Today’s Poetry Type:
Failure is a Possibility
I’ve never tried to write this way
This is a brand new poem today
It’s possible that I will fail
As clumsy rhymes stumble and flail success away
What happens if I don’t succeed?
Is winning such a burning need?
Why must we always make the grade?
Let our creativity fade like shriveled seed?
Don’t rate ideas with a letter
Where B is good, A is better
And to get an F brings much woe
When we don’t risk, we never know or unfetter!
One of the most notable differences between our unschooling life and a more traditional school environment is this:
We don’t grade our children, and they aren’t in competition with others to “get good grades” and prove themselves better than the others – in other words, the striving to be at “the head of the class.”
You might be wondering how we know they’re learning, if we don’t grade them. Are they falling behind? Do they know what they’re “supposed to” at their ages?
We value learning as it naturally occurs in a rich and varied environment.
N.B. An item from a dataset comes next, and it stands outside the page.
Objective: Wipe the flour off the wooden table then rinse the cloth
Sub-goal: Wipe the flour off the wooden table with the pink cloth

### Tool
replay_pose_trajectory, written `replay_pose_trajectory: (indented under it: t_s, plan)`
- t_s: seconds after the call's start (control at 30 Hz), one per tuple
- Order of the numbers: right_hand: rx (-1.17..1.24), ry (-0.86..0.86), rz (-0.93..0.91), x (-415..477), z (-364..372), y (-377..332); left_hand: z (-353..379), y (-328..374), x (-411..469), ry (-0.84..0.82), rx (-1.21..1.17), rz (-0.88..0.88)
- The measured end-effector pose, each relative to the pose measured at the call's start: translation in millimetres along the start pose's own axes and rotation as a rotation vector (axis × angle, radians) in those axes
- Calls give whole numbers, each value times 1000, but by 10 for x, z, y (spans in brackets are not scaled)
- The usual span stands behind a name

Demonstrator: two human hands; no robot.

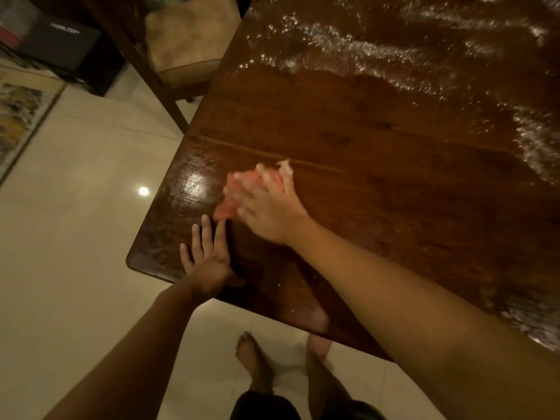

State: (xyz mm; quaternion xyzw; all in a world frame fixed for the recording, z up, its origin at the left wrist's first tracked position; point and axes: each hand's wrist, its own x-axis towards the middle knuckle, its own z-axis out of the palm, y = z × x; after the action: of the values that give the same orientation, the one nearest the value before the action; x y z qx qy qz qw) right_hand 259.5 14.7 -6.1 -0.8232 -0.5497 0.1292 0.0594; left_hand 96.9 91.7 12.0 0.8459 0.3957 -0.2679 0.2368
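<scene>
We found the right hand (266,207) pressed flat on a pink cloth (239,192), which lay bunched on the wooden surface (378,153) near its left corner. The fingers (285,174) of that hand were spread over the cloth and pressing it down rather than pinching it; motion blur hid how far they curled. Flour clung to the fingertips and to the cloth's far edge.

The left hand (209,262) rested open and flat on the surface just beside the cloth, palm down, holding nothing, its fingertips almost touching the cloth's near corner.

The relation we judged decisive: the remaining flour (363,47) lay well apart from the cloth, away from the person and to the right, in a broad streaked band running from the far edge round to the right edge. The stretch between cloth and band looked wiped and damp. The right hand, already on the cloth, was the nearer to that band; we judged the next stroke would have to reach forward and rightward.

We saw no container, basin or tap. A cushioned stool (188,40) stood beyond the left edge, and bare feet (251,356) on the tiled floor (75,207) below
</scene>
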Motion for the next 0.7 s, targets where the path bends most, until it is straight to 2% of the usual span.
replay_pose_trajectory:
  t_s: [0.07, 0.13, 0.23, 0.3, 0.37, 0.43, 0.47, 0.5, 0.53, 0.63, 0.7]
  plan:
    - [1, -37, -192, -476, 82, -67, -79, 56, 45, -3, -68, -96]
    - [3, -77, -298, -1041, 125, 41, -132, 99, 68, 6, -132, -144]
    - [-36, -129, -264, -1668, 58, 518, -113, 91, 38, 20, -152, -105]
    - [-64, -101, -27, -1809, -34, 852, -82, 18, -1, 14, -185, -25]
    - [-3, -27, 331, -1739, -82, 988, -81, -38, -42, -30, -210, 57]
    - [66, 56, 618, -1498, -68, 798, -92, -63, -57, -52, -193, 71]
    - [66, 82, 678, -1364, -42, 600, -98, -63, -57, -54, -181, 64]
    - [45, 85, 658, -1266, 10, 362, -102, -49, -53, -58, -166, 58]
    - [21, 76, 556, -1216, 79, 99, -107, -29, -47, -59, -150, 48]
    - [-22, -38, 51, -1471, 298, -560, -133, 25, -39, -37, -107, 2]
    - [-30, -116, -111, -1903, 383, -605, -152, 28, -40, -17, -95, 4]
Instead of a classful of students, and a teacher who needs to let parents know how well those students are doing, how they’re “measuring up” with their peers, there’s just….a family.
We don’t have a class full or a teacher here. We have two parents, and two children. We live together in one small house; we enjoy each other, talk with each other, play games and watch shows, shop and go to museums and plays and parties together.
I don’t need grades to tell me that they’re learning, growing, becoming more sophisticated and capable. It’s evident in their projects, passions, conversation, play…it’s everywhere, readily seen.
More, they haven’t absorbed an “us vs. them” mentality; they’re far more likely to collaborate than compete. They tend more toward the concept of ubuntu), where everyone benefits.
I feel like that’s a better thing, here in our family, and in the wider world, too – and a big part of that is not demanding that our kids “make the grade.”